Assignment:
Find the line in the entries below that contains "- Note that". Repeat it exactly, and every line after it through the line that contains "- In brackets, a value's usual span".

Extracted records

<<<<

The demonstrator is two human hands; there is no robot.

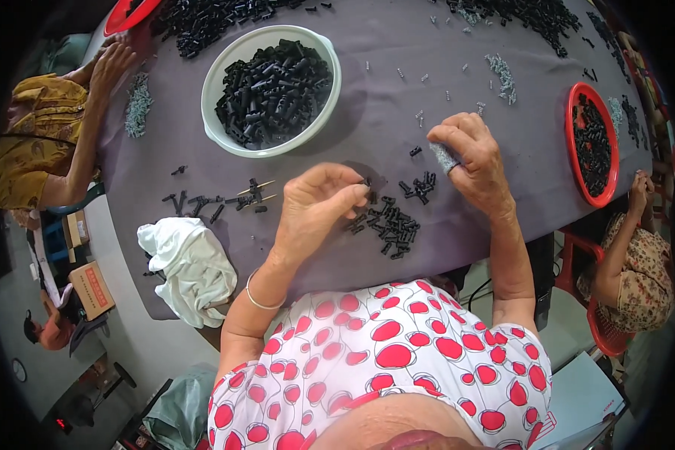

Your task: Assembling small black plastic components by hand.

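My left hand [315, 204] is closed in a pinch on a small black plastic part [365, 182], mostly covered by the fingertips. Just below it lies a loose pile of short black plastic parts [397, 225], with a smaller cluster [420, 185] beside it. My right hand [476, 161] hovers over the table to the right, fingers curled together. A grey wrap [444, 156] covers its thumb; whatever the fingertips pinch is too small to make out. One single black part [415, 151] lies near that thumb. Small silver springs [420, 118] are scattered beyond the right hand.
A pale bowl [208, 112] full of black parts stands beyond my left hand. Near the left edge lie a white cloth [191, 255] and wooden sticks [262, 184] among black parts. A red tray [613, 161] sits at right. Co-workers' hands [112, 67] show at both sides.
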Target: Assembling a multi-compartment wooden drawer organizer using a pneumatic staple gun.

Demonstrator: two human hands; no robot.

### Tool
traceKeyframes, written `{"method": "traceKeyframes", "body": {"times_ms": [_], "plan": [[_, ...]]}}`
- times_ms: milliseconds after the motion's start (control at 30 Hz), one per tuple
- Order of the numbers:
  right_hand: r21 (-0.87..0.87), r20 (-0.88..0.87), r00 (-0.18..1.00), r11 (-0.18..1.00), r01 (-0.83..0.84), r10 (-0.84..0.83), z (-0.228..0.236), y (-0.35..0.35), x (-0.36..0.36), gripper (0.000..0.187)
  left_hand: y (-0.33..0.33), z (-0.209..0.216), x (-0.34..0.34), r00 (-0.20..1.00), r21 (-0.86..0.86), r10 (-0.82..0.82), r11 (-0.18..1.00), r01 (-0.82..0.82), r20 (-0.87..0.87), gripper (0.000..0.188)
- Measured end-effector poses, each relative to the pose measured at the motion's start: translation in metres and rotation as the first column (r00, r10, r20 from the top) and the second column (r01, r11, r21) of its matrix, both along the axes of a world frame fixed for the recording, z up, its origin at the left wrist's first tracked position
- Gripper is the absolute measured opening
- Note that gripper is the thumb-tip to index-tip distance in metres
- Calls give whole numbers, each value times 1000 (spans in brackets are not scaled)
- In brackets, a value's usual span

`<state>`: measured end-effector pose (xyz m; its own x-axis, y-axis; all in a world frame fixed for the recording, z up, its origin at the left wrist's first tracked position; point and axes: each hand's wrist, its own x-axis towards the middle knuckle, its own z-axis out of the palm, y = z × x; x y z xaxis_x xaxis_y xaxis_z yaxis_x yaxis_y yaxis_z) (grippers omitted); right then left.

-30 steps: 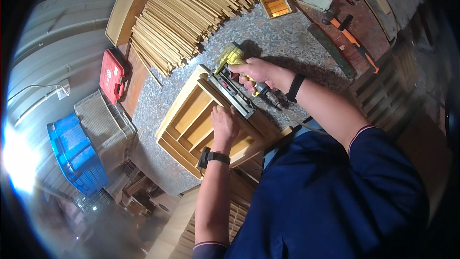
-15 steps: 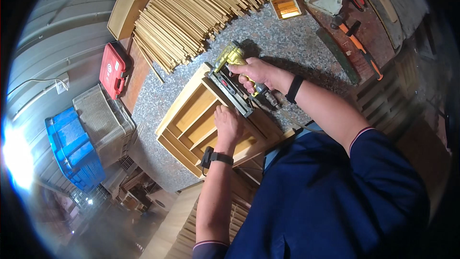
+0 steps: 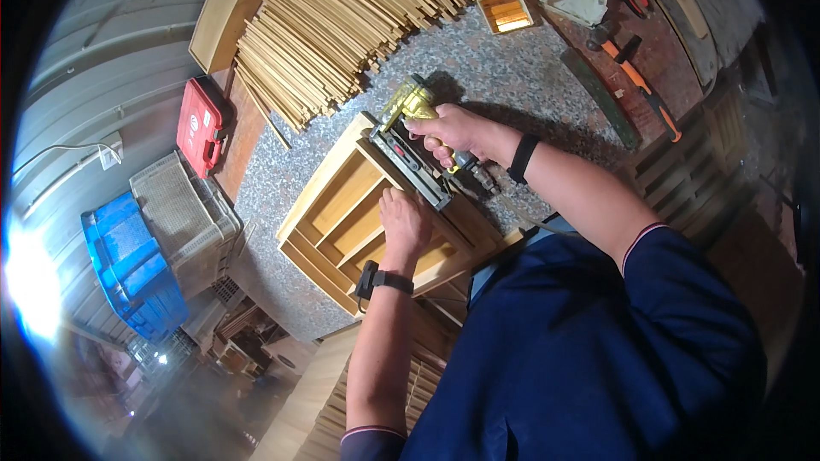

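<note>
My right hand (image 3: 454,131) is wrapped round the grip of a yellow nail gun (image 3: 412,102), with an air hose fitting at the handle's lower end. The gun's long grey magazine (image 3: 414,169) lies along the right side of a light wooden tray (image 3: 321,172), its nose by the tray's far corner. Thin dividers split the tray into several compartments. My left hand (image 3: 405,222) reaches over the tray with bent fingers closed on a divider or inner edge, close to the magazine. The fingertips are partly hidden.
Many thin wooden strips (image 3: 342,26) are piled at the back of the speckled tabletop (image 3: 265,196). A small hinged box (image 3: 504,8), a dark flat bar (image 3: 600,98) and an orange-handled hammer (image 3: 641,81) lie right. Left are a red case (image 3: 202,126) and a blue crate (image 3: 132,256).
</note>
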<state>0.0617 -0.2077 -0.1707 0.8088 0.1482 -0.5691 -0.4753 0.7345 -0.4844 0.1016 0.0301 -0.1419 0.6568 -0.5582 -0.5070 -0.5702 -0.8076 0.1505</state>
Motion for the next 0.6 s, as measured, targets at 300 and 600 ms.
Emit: {"method": "traceKeyframes", "body": {"times_ms": [300,600], "plan": [[18,36,999,999,32,-32,-5,-7,-18,30,-4,0,-2,1000,9,22,1000,-22,17,40],[-158,-74,974,966,203,-216,1,-56,-112,25,-11,0,-11,992,-15,76,997,-75,104,41]]}}
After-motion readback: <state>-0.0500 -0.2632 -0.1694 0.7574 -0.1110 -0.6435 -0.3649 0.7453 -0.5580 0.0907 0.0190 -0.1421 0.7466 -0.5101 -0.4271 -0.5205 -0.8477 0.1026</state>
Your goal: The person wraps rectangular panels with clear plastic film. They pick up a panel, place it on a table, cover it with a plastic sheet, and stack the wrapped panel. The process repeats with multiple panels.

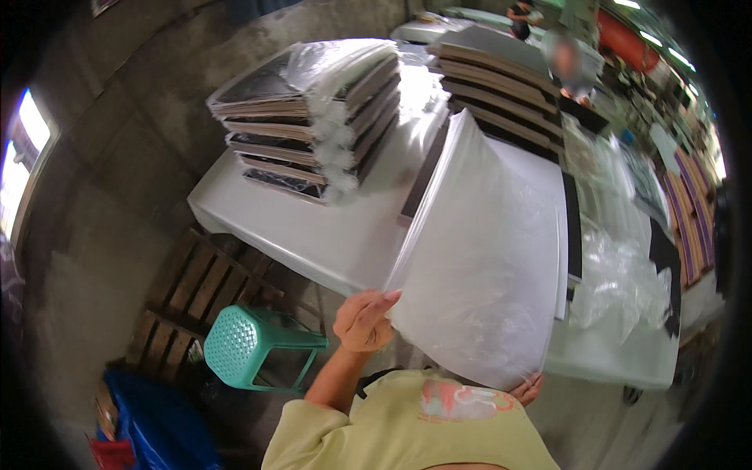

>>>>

Exercise response:
- Note that gripper is the thumb-tip to index-tip distance in metres
- Calls give whole numbers, each value times 1000 (spans in brackets are not scaled)
- In brackets, a value's usual span

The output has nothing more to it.